Has anyone else seen anything like this where stations registered strikes with no lightning activity? Perhaps powerlines being inspected and arcing? would anything else cause a series of signals like this?
Thanks,
Keith
I think there was lightning. Satellite image shows clouds and WWLLN also detected a strike.
Other false positive detections can happen due to specific "bad" constellations of station/signals. Man made electricity is not powerful enough for our stations, unless you place them very close to it (maybe a few kilometers).
(2016-08-25, 10:06)Tobi Wrote: [ -> ]I think there was lightning. Satellite image shows clouds and WWLLN also detected a strike.
Other false positive detections can happen due to specific "bad" constellations of station/signals. Man made electricity is not powerful enough for our stations, unless you place them very close to it (maybe a few kilometers).
Hi Tobi,
Thanks for answering back!
You look like you're using the 25th of Aug, I was looking at the weather at the 23 of Aug at 11:29, 11:34, and 11:39 AM CST.
It was a clear day with one . The Canadian radar shows nothing around winnipeg during that time period (
http://climate.weather.gc.ca/radar/index...THEROFFICE)

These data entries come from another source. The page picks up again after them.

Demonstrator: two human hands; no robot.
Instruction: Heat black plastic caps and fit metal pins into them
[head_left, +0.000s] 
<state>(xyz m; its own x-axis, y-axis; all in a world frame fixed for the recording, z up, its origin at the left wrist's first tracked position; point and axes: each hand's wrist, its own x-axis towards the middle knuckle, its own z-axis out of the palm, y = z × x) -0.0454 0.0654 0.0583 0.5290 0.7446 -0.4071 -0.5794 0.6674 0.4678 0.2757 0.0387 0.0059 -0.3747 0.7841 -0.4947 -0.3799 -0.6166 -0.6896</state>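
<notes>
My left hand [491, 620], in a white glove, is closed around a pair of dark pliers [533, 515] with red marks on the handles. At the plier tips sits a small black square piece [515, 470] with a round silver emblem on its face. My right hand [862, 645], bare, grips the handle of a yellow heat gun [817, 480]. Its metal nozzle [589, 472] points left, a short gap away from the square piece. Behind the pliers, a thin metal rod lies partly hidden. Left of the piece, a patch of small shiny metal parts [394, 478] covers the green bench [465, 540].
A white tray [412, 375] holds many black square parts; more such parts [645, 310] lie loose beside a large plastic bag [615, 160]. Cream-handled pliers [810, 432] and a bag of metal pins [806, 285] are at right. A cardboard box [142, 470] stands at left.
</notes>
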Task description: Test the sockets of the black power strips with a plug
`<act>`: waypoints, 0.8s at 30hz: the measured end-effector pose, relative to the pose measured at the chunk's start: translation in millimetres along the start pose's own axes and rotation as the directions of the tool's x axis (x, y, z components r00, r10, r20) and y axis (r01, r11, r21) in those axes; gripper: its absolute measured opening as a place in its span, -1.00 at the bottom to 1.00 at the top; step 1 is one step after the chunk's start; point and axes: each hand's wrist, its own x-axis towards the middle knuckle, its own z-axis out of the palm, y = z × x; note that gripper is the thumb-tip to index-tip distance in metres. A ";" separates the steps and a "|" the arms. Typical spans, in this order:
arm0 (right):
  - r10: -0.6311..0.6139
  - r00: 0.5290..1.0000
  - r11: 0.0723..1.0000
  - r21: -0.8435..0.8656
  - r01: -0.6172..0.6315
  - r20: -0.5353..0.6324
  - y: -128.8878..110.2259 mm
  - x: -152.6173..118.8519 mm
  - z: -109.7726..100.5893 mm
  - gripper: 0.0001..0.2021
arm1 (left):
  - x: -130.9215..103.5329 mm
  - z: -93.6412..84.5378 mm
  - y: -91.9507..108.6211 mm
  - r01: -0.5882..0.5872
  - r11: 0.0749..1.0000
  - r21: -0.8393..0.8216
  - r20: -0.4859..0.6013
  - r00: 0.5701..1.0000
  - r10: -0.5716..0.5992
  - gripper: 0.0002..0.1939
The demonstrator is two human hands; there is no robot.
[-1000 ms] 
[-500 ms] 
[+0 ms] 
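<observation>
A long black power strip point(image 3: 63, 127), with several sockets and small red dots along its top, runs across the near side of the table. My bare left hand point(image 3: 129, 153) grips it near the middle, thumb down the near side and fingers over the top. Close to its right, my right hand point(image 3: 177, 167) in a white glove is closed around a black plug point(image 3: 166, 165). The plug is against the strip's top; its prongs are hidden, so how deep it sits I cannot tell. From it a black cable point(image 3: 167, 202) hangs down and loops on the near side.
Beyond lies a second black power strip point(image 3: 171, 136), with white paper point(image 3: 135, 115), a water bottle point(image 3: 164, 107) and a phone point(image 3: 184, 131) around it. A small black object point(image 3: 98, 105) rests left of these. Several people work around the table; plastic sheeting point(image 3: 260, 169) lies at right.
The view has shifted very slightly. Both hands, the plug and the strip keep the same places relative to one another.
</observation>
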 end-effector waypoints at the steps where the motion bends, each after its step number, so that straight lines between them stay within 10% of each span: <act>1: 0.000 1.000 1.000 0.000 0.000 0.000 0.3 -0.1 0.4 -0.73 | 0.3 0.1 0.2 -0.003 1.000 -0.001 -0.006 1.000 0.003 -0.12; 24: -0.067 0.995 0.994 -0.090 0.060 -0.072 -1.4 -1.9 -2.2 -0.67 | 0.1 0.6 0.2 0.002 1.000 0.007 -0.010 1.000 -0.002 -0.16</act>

And GEOS shows no clouds around Winnipeg (there's a powerful storm in the north however)
http://www.goes-arch.noaa.gov/ECIR162361615.GIF
There are a number of strikes the VAISILA network caught as well as our network in the same time frame about 300 km away. (see lightning in Manitoba picture - it's a GIS file of all the strikes that day)
Might be an interesting thing to check out.
Ooops, you are right - I've chosen the wrong date.
If it's not a false positive detection, then it could be powerful CG+strikes from top of the cloud of the thunderstorm far away in the east.